Der XXVIII. Teil der Gesprächsreihe Christentum unter der bewährten Leitung von Helene Schmidt ein weiteres Mal zum Thema „ Psalmen“ statt.

Das Lied wird nicht mit der Feder in der Hand geschaffen, nicht auf dem Papier, nicht mit strengster Berechnung, sondern im Wirbel, im Selbstvergessen, wenn die Seele tönt…

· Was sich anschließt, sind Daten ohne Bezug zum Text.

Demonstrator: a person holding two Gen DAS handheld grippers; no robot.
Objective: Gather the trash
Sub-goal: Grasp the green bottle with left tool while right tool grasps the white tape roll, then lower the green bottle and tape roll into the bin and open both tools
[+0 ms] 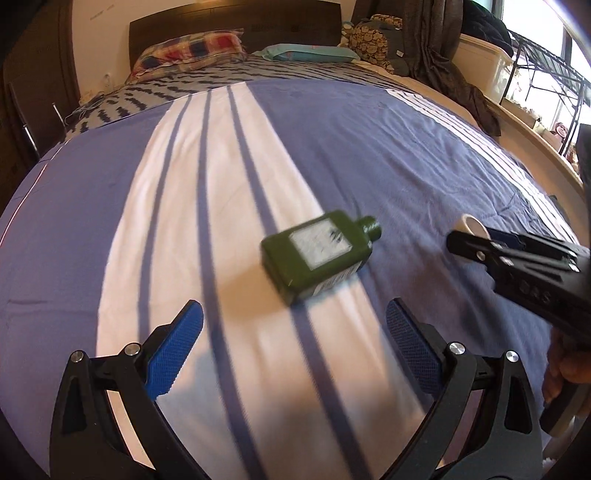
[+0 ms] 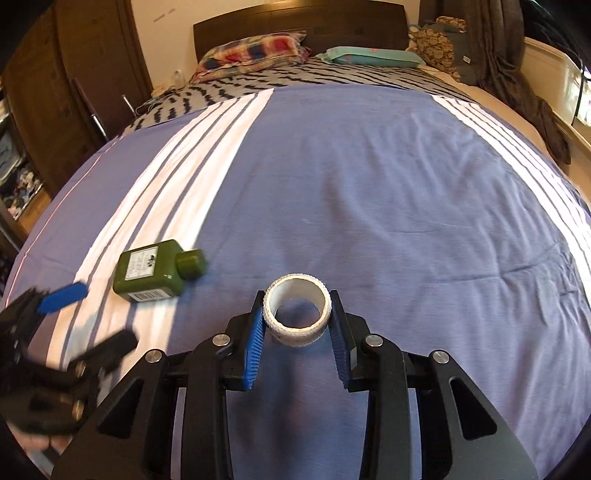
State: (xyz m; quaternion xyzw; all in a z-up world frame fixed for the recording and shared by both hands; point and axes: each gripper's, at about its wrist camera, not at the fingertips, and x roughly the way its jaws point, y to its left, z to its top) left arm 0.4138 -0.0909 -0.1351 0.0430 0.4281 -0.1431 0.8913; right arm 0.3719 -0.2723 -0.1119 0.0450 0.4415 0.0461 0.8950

Diesen Satz liest man bei Nikolai Gogol über das russische Lied. Und da es sich bei den Psalmen um Lieder handelt, trifft dieser Satz hier mehr als anderswo zu. Die Sänger der Psalmen reden selbstvergessen in ihrem Lob und Dank, geborgen und ruhig in ihrem unerschütterlichen Wissen um die Nähe ihres Gottes Jawe, andererseits auch anklagend und fordernd gegen Gott und zweifelnd an ihrem eigenen Handeln und Tun. Singend beantworten sie in der Gemeinschaft die Fragen nach Sinn und Zweck des Lebens.

Wenn man bedenkt, dass die Psalmen etwa 500 Jahre vor der Zeitrechnung entstanden sind, darf uns das schon wundern. Zu dieser Zeit waren „die alten Germanen noch nicht einmal zu beiden Ufern des Rheins“ angekommen, geschweige denn waren sie mit Fragen nach dem Sinn des Lebens beschäftigt, noch damit, die Natur und die Schöpfung als Wunder zu betrachten. Solcherart aber sind die Gedanken, die in den Psalmen zum Ausdruck gebracht werden.
„Ich freue mich, nach deinen Zeugnissen zu wandeln, mehr als an allem Besitz. Über deine Ordnungen will ich nachsinnen, will deine Pfade anschauen. An deinen Satzungen habe ich meine Lust, dein Wort will ich nicht vergessen.“
Wort und Weisung sind ihnen Pflicht und Lust zugleich. Diese Werteauffassung erscheint in der Zeit der Antike einmalig. Was wir finden aus hinterlassenem Schriftgut der Sumerer, Ägypter und Griechen sind Berichte über geschichtliche Ereignisse, sind Beschreibungen zum Beispiel über die Irrfahrten Homers, sind Verträge oder Aufzählungen von Herrscherfamilien, nie aber so ein intensives Nachdenken über den Platz im Leben eines jeden einzelnen.

Die Gesprächsteilnehmer müssen bei Helene Schmidt oft ganz schön schwitzen, denn so ohne weiteres erschließen sich die Texte auch heute nicht. Eines aber ist immer zu spüren,
ob in hebräischer Sprache, ob in der Übersetzung Luthers oder in modernen Texten- die rhythmisch – musikalische Sprache der Psalmen.
Wie die Melodien zu den Psalmen geklungen haben, ist nicht überliefert, aber es gibt unzählige musikalische Fassungen aus allen Jahrhunderten und es werden weitere hinzukommen.